McLaren Special Operations:
The bespoke McLaren Special Operations division was launched at Pebble Beach in August last year. It offers a personalisation service that varies from simple trim changes to a whole new car – as showcased by the X-1. ‘We can realise almost anything,’ says MSO Programme Director Paul Mackenzie. ‘The only limit is the size of the customer’s imagination.’
Changes are typically to colour and trim, although Mackenzie is keen to do more mechanical work too. ‘We are not just about styling,’ he notes.
At the beginning of this year, Mackenzie expected 10 percent of all 12C customers to choose some level of personalisation – over and above that offered from the extensive McLaren option list. In fact, the percentage of customisation is currently 15 percent and rising. MacKenzie expects 20 percent of all 12C customers will ask for some degree of personalisation by the end of the year. ‘There is a major trend to individualise premium cars, and we expect the demand to continue to rise,’ he notes.
MSO grew out of McLaren’s Customer Care programme, which goes back 20 years to the days of the McLaren F1 road car. It looked after servicing and maintaining cherished F1s for owners. It also undertook personalisation when cars changed hands: new owners often wanted to put their own marks on their vehicles. Today, MSO continues to service and look after F1 road cars from around the world. It also travels to destinations around the globe, to service and maintain cars.
During the production period of the Mercedes SLR McLaren, the Customer Care department moved into personalising new cars for owners. ‘On the Stirling Moss limited edition version, about a third of all SLRs had an element of bespoke build,’ says Mackenzie. ‘It varied from more visual carbon fibre, to different colours, to retrimmed interiors, to radios – all above and beyond the normal options list.’
MSO was officially founded in August 2011 and encompasses design, project engineering, technicians and purchasing. It also has technical and design access to other companies within the McLaren Group.
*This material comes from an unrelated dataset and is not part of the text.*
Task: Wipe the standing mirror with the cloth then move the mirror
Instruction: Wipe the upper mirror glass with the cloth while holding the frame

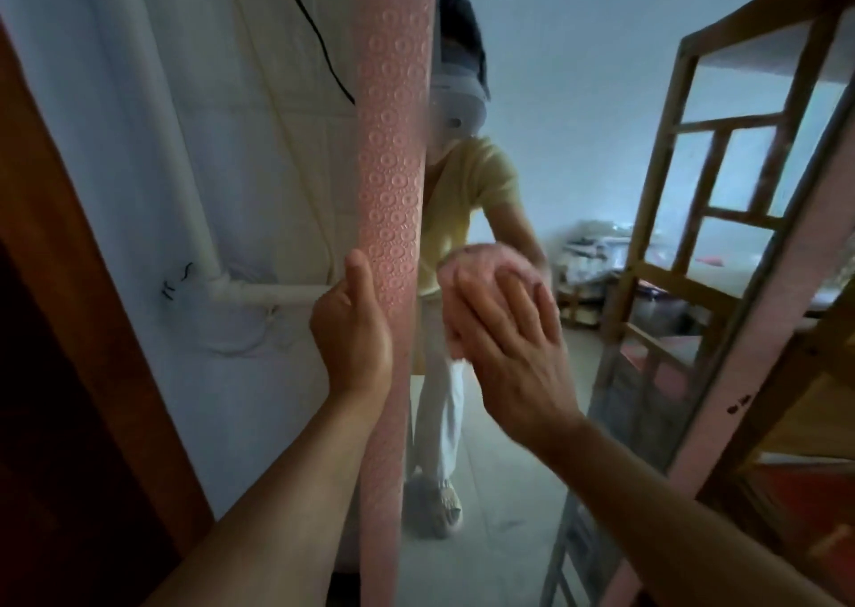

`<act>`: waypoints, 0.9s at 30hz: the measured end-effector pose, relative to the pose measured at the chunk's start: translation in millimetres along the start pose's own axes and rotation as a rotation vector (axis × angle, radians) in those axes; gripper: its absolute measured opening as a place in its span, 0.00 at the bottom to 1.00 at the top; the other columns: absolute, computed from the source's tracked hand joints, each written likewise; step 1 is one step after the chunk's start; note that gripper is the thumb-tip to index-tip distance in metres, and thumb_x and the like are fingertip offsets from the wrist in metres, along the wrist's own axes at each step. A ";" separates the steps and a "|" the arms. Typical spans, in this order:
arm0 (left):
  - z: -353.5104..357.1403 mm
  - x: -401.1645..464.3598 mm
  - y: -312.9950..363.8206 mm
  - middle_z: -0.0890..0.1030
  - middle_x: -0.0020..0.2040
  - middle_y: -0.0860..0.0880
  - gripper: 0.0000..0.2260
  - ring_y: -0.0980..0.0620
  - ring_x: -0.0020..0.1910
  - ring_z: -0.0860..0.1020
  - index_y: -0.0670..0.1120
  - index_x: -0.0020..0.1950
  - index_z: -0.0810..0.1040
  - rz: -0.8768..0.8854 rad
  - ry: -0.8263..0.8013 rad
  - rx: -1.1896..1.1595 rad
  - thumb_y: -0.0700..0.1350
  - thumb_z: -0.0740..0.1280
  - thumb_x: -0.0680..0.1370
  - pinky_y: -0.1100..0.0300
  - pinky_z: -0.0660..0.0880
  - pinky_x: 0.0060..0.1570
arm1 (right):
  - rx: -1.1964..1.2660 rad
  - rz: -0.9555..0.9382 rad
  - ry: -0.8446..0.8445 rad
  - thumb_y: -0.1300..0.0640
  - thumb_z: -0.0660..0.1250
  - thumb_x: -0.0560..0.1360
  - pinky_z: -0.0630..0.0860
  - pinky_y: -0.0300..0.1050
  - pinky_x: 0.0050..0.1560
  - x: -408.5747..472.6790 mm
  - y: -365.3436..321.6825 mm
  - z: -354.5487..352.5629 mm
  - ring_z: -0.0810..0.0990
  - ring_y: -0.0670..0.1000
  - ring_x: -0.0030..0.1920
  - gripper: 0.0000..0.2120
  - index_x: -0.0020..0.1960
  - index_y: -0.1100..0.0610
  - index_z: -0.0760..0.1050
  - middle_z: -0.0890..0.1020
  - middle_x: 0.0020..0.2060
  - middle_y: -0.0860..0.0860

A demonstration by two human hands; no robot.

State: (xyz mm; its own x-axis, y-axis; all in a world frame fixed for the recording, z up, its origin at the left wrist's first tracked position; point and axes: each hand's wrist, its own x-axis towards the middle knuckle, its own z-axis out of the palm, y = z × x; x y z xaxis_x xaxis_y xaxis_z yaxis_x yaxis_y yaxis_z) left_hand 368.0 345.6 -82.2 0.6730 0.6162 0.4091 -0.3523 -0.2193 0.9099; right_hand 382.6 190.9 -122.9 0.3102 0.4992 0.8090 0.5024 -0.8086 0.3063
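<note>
Head view, looking forward and down at a standing mirror [601,190] with a pink embossed frame. Frame's left edge [393,190] runs top to bottom through mid-picture; right edge [763,352] slants down on the right side.

Left hand [351,329]: gripping the frame's left edge from the outer side, thumb up along the pink surface, fingers wrapped behind and out of sight.

Right hand [504,342]: fingers spread and fairly straight, pressing a crumpled pink cloth [481,273] flat against the glass. Cloth shows above and to the left of the fingertips. Some motion blur here.

Glass reflects a person in a yellow top and pale trousers, one arm reaching forward to the cloth. Also reflected: a wooden lattice frame [721,180], pale floor, and a low shelf unit [587,259] far back with small items on it, too blurred to identify.

Left of mirror: white wall with a white pipe [185,190] bending into a horizontal run, a black cable [314,28] hanging above, dark brown wooden panel [60,375] at far left. Right of mirror: more wooden framework [814,412].
</note>
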 end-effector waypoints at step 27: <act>1.9 -38.3 -50.8 0.70 0.27 0.49 0.27 0.53 0.27 0.68 0.44 0.29 0.64 -0.135 0.140 0.065 0.59 0.50 0.80 0.63 0.66 0.30 | -0.018 0.293 0.142 0.59 0.54 0.82 0.42 0.55 0.77 -66.9 -2.7 26.3 0.41 0.54 0.78 0.25 0.76 0.57 0.52 0.55 0.75 0.55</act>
State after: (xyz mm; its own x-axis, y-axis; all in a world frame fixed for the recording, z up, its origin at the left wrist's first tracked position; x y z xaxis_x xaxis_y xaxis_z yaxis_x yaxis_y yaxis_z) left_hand 361.3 331.7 -144.0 0.6126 0.7414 0.2738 -0.2198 -0.1730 0.9601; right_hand 381.7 167.9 -191.1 0.3234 0.1971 0.9255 0.3940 -0.9173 0.0577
MSO is headquartered in a dedicated building close to the McLaren Technology Centre in Woking, UK.
Currently the most popular areas for personalisation include external visual carbon fibre body panels, carbon fibre exterior trim, carbon rear wings, vented wheel arches and different wheel finishers. Different graphics are also in demand, while bespoke colour schemes are popular. Interior changes typically include different trim and unique upholstery stitching.
‘But it’s certainly not just colour and trim,’ notes Paul Mackenzie. ‘A number of cars have had different front and rear bumpers, which has increased downforce and boosted performance. These cars had to go through full aerodynamic CFD testing before engineering sign-off.’
Adds Mackenzie: ‘We’re here to help the client personalise the car to their precise taste. They typically come to Woking to see us, or talk to their dealer, or we go to see them. We’ll sit down with them, listen to their requests, then come up with a new colour or mechanical components, or – as with X-1 – a new “tailor made” car. Of course we make recommendations but we’re certainly not here to be style police. Every client is different. Our main job is to listen and then to interpret the owner’s requests into a superb car.’
As Mackenzie concludes: ‘This is the first fully client commissioned MSO car, but it certainly won’t be the last. The carbon fibre MonoCell chassis used in the 12C, is not only stiff and light, it allows for great flexibility in body styling and provides an affordable structure from which MSO can develop unique cars, as is demonstrated with X-1.’